## [What is needed]
Copy out the full listing exactly, omitting any picture it contains.

## [Input records]
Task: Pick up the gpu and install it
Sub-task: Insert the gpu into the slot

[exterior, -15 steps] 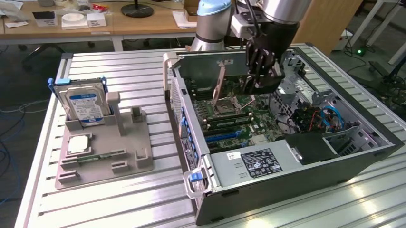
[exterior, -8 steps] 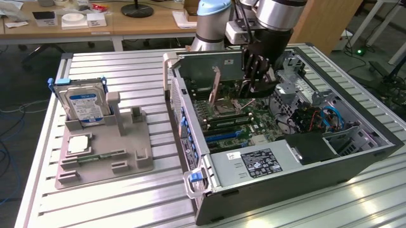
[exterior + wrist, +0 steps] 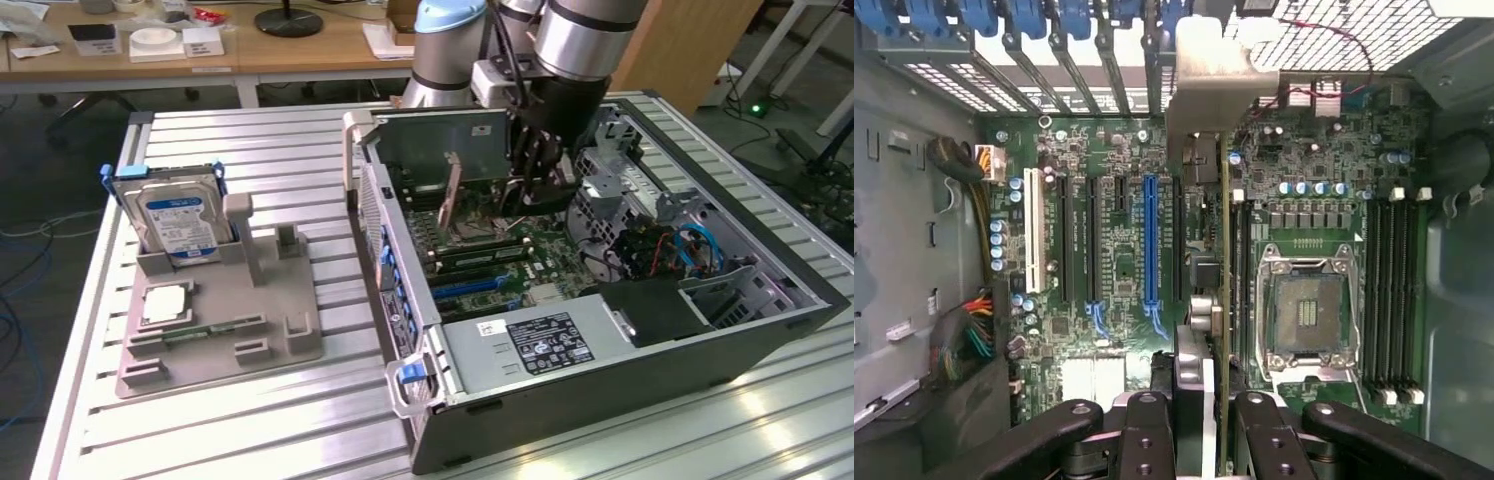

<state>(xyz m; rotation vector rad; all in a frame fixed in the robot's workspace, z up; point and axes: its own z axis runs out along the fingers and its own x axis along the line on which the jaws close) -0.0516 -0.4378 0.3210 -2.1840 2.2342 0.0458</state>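
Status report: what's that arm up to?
Hand shut on gpu. Held above motherboard, not seated. Nothing seen in the way.

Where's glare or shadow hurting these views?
Exterior view: glare streaks on the ribbed aluminium table; wrist view: the perforated white case grille is washed out, the thin dark gpu's silver metal bracket shines, the grey case wall sits dim.
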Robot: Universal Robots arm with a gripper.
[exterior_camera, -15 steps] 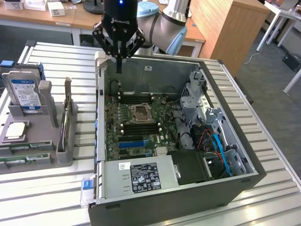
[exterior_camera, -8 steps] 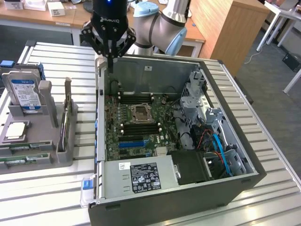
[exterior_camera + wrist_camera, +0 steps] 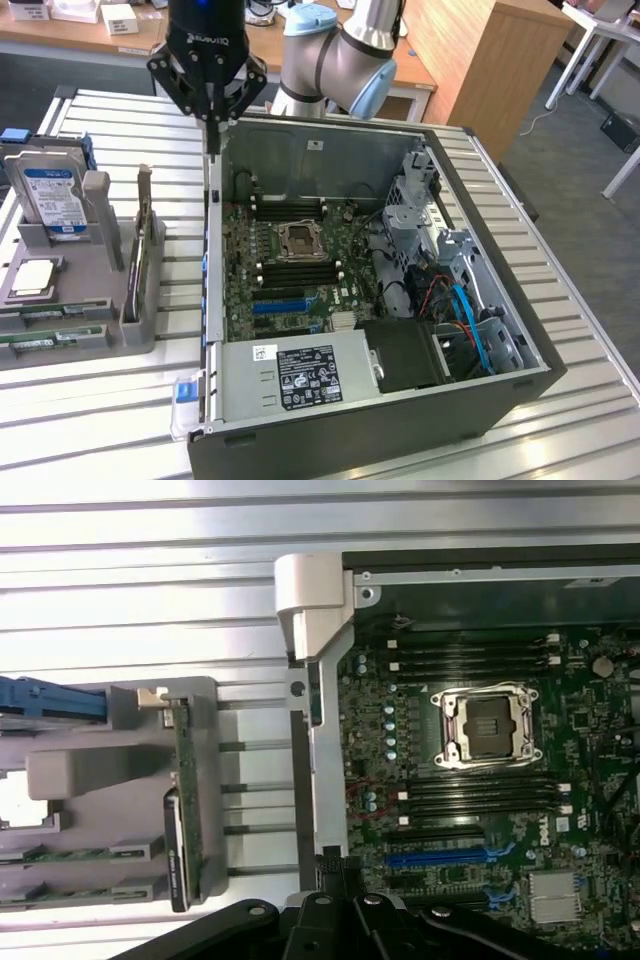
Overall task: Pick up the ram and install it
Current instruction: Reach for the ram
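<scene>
Grey holder (image 3: pixel 135 325) sits on the metal table (image 3: pixel 100 420) at the exterior view's left. The green ram (image 3: pixel 50 338) (image 3: pixel 70 855) lies flat in the holder, just below the hard drive (image 3: pixel 50 195). Next comes the black gripper (image 3: pixel 212 125) (image 3: pixel 335 875). It hangs over the left wall of the open computer case (image 3: pixel 400 420), well apart from the ram. Its fingers look pinched together and hold nothing. Inside the case, long black slots (image 3: pixel 290 210) run beside a square socket (image 3: pixel 300 240).

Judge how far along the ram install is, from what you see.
Nothing looks done yet: the ram lies in the tray, and the memory slots look empty. The hand hovers above the case wall. Pick-up and fitting are both left.
</scene>
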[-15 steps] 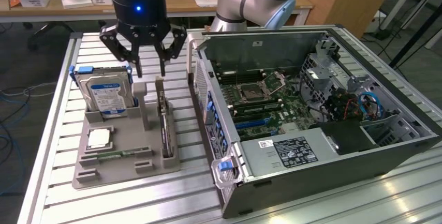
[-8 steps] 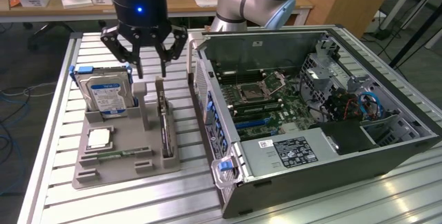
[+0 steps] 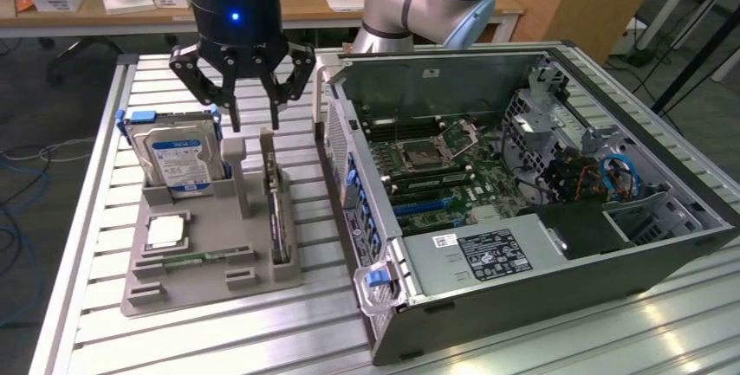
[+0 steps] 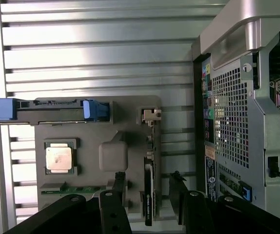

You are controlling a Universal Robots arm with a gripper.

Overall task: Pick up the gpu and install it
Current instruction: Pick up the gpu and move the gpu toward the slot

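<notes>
The gpu [image 3: 275, 206] is a thin dark card standing on edge in a slot of the grey holder tray [image 3: 197, 287], beside the open computer case [image 3: 521, 176]. In the wrist view the gpu [image 4: 149, 197] runs from between my fingers toward its silvery end bracket [image 4: 151, 115]. My gripper [image 3: 255, 122] hangs just above the card's far end, open and holding nothing. In the wrist view the gripper [image 4: 147, 176] has one finger on each side of the card, clear of it.
The tray also holds an upright silver hard drive with blue rails [image 3: 173, 154], a processor chip [image 3: 165, 232] and a green memory stick [image 3: 191, 260]. Inside the case lies the motherboard [image 3: 439, 163] with its blue slots. The case wall [image 4: 237, 97] stands close beside the tray.
</notes>
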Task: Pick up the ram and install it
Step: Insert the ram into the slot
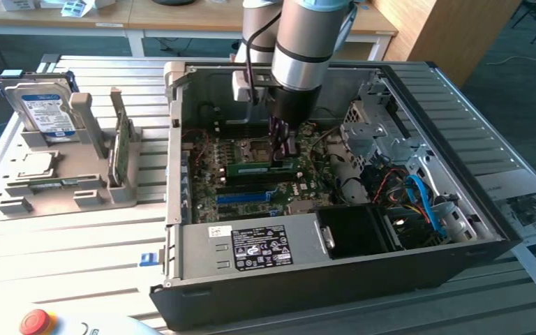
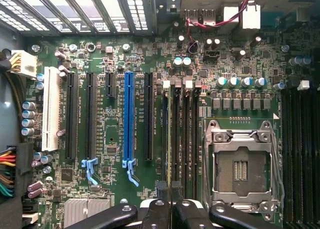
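Hard drive [image 1: 47, 112]: upright in the grey holder [image 1: 26, 199], upper left of the exterior view.
Computer case [image 1: 343, 289]: open, mid-frame, motherboard [image 1: 214, 195] exposed.
Ram [image 1: 249, 168]: frame centre, at the memory slots; I cannot tell whether it is seated.
Gripper [image 1: 281, 150]: inside the case, just right of centre, fingers [image 2: 159, 209] pinched onto the ram's thin edge.

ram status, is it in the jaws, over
Arm down in the case, jaws shut on the ram. Ram edge-on along the memory slots beside the cpu socket. Neighbouring slots bare.
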You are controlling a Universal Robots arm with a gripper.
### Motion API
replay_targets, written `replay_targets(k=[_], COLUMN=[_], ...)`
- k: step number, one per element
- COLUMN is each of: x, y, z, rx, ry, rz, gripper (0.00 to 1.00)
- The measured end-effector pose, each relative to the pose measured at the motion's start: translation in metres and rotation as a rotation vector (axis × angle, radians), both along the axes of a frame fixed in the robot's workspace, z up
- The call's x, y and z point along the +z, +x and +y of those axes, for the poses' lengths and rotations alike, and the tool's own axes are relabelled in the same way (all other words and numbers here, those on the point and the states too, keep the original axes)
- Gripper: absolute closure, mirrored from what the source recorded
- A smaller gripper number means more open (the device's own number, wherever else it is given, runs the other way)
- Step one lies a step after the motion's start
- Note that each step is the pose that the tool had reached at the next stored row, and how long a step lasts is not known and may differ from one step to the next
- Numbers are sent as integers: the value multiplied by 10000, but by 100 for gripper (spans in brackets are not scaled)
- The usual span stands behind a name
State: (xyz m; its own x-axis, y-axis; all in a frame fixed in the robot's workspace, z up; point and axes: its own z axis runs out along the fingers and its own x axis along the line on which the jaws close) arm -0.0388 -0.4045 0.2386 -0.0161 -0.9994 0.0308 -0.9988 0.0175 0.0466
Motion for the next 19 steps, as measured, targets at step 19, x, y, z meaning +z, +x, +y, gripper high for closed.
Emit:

## [Output of the task]
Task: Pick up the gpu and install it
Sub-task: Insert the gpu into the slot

[exterior, -15 steps] 
[exterior, -8 steps] 
[exterior + wrist, +0 steps] 

<state>(xyz m; rotation vector rad; all in a frame fixed in the robot's workspace, z up; point and axes: its own z axis runs out along the fingers and its own x axis along the line on which the jaws close) -0.0516 -0.4378 0.3210 -2.1840 2.2342 0.0458</state>
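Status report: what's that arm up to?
Hand shut on gpu. Held above motherboard, not seated. Nothing seen in the way.

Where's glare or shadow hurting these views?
Exterior view: glare streaks on the ribbed aluminium table; wrist view: the perforated white case grille is washed out, the thin dark gpu's silver metal bracket shines, the grey case wall sits dim.
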Robot: Universal Robots arm with a gripper.
[exterior_camera, -15 steps] 
[exterior_camera, -8 steps] 
[exterior_camera + wrist_camera, +0 steps] 
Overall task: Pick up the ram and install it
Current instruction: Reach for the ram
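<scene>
Grey holder (image 3: pixel 135 325) sits on the metal table (image 3: pixel 100 420) at the exterior view's left. The green ram (image 3: pixel 50 338) (image 3: pixel 70 855) lies flat in the holder, just below the hard drive (image 3: pixel 50 195). Next comes the black gripper (image 3: pixel 212 125) (image 3: pixel 335 875). It hangs over the left wall of the open computer case (image 3: pixel 400 420), well apart from the ram. Its fingers look pinched together and hold nothing. Inside the case, long black slots (image 3: pixel 290 210) run beside a square socket (image 3: pixel 300 240).

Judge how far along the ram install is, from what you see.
Nothing looks done yet: the ram lies in the tray, and the memory slots look empty. The hand hovers above the case wall. Pick-up and fitting are both left.
</scene>
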[-15 steps] 
[-8 steps] 
[+0 steps] 
[+0 steps] 

You are controlling a Universal Robots arm with a gripper.

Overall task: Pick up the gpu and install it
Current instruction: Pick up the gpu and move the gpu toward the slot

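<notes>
The gpu [image 3: 275, 206] is a thin dark card standing on edge in a slot of the grey holder tray [image 3: 197, 287], beside the open computer case [image 3: 521, 176]. In the wrist view the gpu [image 4: 149, 197] runs from between my fingers toward its silvery end bracket [image 4: 151, 115]. My gripper [image 3: 255, 122] hangs just above the card's far end, open and holding nothing. In the wrist view the gripper [image 4: 147, 176] has one finger on each side of the card, clear of it.
The tray also holds an upright silver hard drive with blue rails [image 3: 173, 154], a processor chip [image 3: 165, 232] and a green memory stick [image 3: 191, 260]. Inside the case lies the motherboard [image 3: 439, 163] with its blue slots. The case wall [image 4: 237, 97] stands close beside the tray.
</notes>
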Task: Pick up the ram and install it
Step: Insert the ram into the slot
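Hard drive [image 1: 47, 112]: upright in the grey holder [image 1: 26, 199], upper left of the exterior view.
Computer case [image 1: 343, 289]: open, mid-frame, motherboard [image 1: 214, 195] exposed.
Ram [image 1: 249, 168]: frame centre, at the memory slots; I cannot tell whether it is seated.
Gripper [image 1: 281, 150]: inside the case, just right of centre, fingers [image 2: 159, 209] pinched onto the ram's thin edge.

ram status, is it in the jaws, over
Arm down in the case, jaws shut on the ram. Ram edge-on along the memory slots beside the cpu socket. Neighbouring slots bare.
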You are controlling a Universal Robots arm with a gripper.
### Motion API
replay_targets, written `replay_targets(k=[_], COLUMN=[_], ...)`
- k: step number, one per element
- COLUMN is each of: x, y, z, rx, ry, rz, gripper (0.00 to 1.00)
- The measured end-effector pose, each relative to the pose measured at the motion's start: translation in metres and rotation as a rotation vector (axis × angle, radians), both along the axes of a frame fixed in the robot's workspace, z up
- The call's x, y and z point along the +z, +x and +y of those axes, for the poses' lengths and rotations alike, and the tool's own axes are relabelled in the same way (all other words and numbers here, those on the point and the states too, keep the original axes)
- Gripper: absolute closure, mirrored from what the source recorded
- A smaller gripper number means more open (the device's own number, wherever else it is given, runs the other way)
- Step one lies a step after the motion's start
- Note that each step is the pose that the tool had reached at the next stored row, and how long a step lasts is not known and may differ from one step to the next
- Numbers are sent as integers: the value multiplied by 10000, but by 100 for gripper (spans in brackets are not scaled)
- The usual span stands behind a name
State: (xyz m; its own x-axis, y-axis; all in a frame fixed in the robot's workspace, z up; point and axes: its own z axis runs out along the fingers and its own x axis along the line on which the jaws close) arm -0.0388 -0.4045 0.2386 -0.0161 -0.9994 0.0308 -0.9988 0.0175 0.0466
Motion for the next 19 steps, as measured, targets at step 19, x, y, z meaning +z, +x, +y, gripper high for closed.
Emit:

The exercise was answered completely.